**WHAT TO PRODUCE**
Report every line in the records below that holds the word "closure".

INFORMATION PROVIDED Block Start

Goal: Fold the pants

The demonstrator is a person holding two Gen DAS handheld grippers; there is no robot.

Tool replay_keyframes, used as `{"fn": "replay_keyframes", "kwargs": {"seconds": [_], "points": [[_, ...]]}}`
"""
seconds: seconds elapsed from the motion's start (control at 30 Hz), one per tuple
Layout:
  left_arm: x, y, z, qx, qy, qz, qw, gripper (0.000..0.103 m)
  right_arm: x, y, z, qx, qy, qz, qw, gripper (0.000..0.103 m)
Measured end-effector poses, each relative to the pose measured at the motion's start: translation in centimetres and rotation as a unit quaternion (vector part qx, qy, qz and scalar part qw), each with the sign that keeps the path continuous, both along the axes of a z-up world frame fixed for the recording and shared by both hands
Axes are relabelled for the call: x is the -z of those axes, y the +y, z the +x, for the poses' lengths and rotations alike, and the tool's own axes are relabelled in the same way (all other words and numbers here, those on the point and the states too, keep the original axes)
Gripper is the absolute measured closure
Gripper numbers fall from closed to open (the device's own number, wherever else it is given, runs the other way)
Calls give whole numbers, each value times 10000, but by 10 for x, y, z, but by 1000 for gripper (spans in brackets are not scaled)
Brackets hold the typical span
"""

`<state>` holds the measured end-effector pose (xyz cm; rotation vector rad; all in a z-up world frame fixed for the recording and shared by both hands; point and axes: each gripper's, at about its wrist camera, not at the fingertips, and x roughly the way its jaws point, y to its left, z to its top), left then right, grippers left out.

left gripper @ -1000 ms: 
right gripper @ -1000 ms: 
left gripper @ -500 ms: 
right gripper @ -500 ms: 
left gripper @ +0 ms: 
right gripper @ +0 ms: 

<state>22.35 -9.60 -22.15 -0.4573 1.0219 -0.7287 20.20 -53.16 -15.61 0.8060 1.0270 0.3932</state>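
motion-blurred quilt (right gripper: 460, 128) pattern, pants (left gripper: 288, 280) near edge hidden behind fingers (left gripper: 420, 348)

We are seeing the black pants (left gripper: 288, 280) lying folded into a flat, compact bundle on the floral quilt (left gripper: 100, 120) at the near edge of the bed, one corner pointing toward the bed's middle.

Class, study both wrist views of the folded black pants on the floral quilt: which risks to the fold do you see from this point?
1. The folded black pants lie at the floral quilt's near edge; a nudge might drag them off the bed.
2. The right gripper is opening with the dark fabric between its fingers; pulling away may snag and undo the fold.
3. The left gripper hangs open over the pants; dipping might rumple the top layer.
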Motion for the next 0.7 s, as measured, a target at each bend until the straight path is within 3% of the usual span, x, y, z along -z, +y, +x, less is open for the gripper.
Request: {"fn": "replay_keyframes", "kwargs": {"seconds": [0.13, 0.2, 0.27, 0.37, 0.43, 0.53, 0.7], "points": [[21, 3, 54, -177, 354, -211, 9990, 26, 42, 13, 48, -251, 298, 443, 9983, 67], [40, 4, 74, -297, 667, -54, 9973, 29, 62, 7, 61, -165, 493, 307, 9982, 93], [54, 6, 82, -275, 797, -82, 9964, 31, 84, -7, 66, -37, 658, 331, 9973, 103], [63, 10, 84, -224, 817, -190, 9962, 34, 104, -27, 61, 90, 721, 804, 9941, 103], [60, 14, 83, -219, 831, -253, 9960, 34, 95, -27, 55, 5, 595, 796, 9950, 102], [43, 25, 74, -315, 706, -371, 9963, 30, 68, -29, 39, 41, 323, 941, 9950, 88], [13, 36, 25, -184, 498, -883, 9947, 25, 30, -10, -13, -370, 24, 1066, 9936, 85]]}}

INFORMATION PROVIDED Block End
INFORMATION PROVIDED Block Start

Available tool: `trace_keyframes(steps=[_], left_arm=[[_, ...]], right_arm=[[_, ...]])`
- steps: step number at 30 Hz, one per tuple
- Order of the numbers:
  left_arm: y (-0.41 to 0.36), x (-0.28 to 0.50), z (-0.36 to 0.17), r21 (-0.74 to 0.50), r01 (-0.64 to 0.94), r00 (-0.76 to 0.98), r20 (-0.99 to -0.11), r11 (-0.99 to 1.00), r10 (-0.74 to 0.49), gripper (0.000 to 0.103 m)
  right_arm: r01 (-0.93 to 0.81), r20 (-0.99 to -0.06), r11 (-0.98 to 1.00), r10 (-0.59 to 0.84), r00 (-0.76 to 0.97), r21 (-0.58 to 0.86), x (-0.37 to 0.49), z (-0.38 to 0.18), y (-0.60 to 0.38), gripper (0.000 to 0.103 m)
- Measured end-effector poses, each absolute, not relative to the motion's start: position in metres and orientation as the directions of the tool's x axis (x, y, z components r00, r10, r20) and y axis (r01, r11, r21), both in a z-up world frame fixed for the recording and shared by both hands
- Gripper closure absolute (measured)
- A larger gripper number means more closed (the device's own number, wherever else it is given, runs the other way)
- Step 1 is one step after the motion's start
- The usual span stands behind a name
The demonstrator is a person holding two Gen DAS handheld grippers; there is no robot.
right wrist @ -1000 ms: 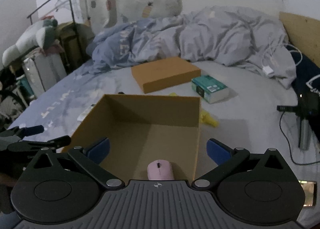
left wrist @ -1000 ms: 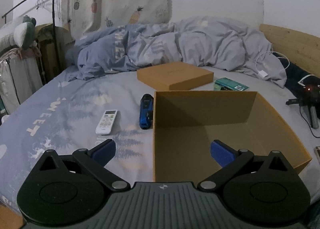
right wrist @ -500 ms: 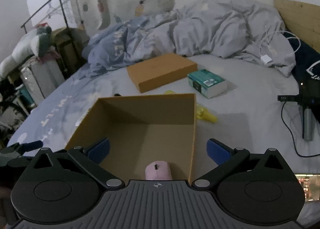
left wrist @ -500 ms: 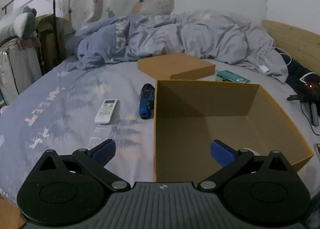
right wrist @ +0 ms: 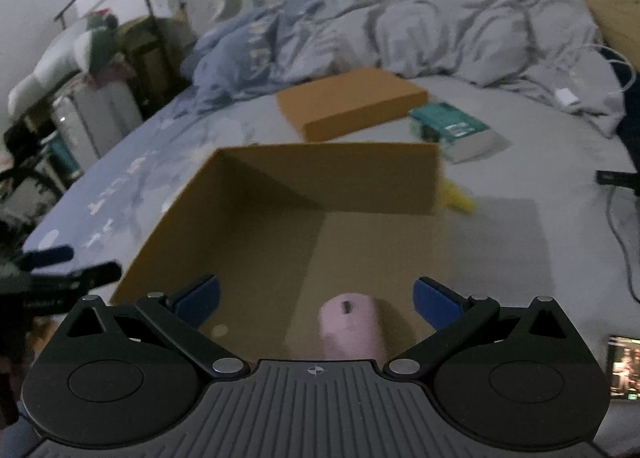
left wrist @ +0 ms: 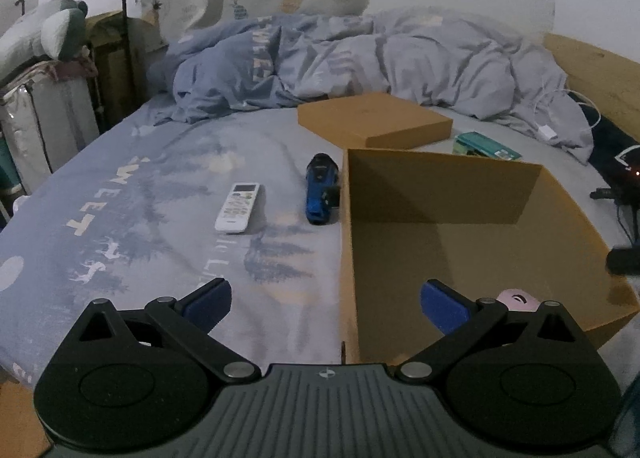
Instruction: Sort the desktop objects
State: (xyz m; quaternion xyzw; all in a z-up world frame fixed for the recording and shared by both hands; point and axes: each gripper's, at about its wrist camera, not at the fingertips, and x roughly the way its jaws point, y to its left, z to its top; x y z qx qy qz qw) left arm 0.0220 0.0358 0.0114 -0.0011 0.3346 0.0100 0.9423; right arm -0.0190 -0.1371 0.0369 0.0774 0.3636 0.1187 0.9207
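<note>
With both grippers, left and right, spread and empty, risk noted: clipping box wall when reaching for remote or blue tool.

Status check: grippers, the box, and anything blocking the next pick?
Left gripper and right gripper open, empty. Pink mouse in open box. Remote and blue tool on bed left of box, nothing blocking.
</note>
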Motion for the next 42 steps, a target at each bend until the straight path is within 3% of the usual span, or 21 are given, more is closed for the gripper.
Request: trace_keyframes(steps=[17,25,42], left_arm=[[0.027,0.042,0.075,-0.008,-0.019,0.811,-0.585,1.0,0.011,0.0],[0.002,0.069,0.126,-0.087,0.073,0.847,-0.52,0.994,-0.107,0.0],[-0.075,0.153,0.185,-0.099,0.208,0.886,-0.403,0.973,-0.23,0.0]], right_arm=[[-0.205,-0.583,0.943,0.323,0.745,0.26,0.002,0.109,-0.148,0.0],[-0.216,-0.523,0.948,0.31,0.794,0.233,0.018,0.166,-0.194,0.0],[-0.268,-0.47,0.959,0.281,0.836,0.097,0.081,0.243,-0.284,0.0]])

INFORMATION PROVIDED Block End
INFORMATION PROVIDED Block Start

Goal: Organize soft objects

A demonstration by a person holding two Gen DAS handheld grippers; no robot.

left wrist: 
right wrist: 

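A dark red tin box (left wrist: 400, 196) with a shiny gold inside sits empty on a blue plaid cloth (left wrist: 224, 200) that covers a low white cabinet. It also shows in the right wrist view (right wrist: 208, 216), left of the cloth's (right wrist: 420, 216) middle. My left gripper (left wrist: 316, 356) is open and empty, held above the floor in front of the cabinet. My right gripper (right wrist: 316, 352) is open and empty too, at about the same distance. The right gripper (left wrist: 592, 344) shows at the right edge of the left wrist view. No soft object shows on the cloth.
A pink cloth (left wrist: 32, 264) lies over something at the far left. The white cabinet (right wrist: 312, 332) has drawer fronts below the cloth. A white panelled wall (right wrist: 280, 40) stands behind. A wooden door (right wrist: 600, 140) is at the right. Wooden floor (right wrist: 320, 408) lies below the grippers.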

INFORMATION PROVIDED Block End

**EXERCISE ANSWER**
Gripper is the absolute measured closure
- Gripper closure absolute (measured)

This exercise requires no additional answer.